Town on the edge

What began with a film project in the New Orleans Iberville public housing development, working with the United Nations on their investigation into housing human rights violations, has grown into a career as an award-winning documentary filmmaker. Alexander Glustrom’s (SLA ’10) new film, Mossville: When Great Trees Fall, poignantly documents the destruction of a community and the toll the petrochemical industry has taken on the health of its residents. The film has garnered a multitude of awards, including Documentary of the Year from the Louisiana Endowment for the Humanities.

Glustrom came to Tulane as a student in 2005, part of the “Katrina Class,” and has dedicated himself to exposing injustice with his creative work ever since. His initial film project led to deep connections with the people living in Iberville and to the formation of the student organization Tulane University Community Action Network (TUCAN), which focused on tutoring and mentoring children at the Boys and Girls Club while also providing Tulane students the opportunity to learn from the residents of the development.
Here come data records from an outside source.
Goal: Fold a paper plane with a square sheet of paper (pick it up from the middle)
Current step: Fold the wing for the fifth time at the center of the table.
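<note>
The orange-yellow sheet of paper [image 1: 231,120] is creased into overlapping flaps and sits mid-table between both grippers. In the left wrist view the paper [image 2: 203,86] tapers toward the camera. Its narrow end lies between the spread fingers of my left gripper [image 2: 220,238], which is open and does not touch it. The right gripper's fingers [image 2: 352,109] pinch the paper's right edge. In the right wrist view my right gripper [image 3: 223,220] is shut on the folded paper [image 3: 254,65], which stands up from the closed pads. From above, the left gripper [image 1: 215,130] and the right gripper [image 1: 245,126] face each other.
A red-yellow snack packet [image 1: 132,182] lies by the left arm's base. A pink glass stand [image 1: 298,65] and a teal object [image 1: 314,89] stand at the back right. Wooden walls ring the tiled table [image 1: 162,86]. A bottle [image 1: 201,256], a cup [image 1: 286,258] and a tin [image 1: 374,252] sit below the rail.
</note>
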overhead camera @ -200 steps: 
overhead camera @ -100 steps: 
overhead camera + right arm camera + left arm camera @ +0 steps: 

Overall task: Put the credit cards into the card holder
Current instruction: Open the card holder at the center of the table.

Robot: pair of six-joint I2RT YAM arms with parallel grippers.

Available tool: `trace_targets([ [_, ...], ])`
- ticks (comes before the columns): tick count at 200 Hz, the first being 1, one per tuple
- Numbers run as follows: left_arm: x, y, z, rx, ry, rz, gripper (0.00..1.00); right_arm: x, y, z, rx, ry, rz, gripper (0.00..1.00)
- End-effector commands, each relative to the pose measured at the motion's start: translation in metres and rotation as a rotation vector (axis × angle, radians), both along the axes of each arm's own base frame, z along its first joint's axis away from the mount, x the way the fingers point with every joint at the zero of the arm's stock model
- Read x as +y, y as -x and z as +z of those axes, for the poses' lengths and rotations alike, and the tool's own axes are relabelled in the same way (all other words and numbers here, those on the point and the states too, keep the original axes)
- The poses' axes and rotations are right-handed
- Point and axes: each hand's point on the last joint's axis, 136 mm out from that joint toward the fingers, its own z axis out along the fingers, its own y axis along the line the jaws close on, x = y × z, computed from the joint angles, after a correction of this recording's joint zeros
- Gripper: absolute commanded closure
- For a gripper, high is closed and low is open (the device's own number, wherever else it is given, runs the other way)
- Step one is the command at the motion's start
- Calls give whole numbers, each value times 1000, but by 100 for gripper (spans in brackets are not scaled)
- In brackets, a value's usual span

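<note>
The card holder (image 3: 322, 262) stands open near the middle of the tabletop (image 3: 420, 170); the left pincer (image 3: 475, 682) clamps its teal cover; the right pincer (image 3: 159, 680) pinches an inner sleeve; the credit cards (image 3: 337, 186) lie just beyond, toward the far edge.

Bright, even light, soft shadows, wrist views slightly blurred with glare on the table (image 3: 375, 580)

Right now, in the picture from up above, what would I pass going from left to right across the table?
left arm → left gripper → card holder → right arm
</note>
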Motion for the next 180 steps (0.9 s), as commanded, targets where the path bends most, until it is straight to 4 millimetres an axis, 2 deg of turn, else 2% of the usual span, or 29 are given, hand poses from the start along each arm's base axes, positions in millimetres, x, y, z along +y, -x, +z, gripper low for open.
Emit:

“Stories like ‘Mossville’ demonstrate that race is a regularly determining factor of who is disproportionately denied access to clean air, land and water.”

Alexander Glustrom

Glustrom’s time spent in Iberville, in the shadow of the abandoned Charity Hospital, culminated in the release of his first full-length documentary film in 2014, Big Charity. The critically acclaimed film tells the story of Charity Hospital and exposes the truth behind its controversial closure following Hurricane Katrina.

During a film festival screening of Big Charity, Glustrom met environmental justice lawyer Monique Harden, who told him she wanted to take him to a place called Mossville. He had an inkling of just how life changing that invitation would be.

Mossville, Louisiana, was once a flourishing, self-sustaining community in Calcasieu Parish founded at the turn of the 18th century by formerly enslaved and free people of color. The first petrochemical plant began operating in Mossville in the 1930s, expanding over the years to 14 plants, and the area is now the site of the South Africa–based chemical company Sasol’s newest plant — a $21.2 billion project.

“For much of the country, stories of police brutality and the carceral state are important signifiers of racial inequality, but environmental racism is too often overlooked, despite it being a devastating force of violence and displacement,” said Glustrom, who in 2016 received a $6,600 Monroe Fellowship research grant from the New Orleans Center for the Gulf South for the project.

Mossville centers around the story of Stacey Ryan, a lifelong resident who struggles to keep his promise to his parents, who have died of cancer, to fight the chemical companies. The result: He is in steadily declining health and lives in the middle of a construction zone. The image of Ryan behind his fence in the barren landscape is difficult to forget and is a testament to Glustrom’s skill and commitment to social justice.

“Stories like Mossville demonstrate that race is a regularly determining factor of who is disproportionately denied access to clean air, land and water,” Glustrom said. “My hope is that the film can alter audiences’ perspectives as it has my own and force people to reckon with the realization of who most often bears the burden of our energy consumption and production. Mossville will not only be an effective organizing and fundraising tool for those on the frontlines, but it will hopefully become a universal rallying cry for environmental justice.”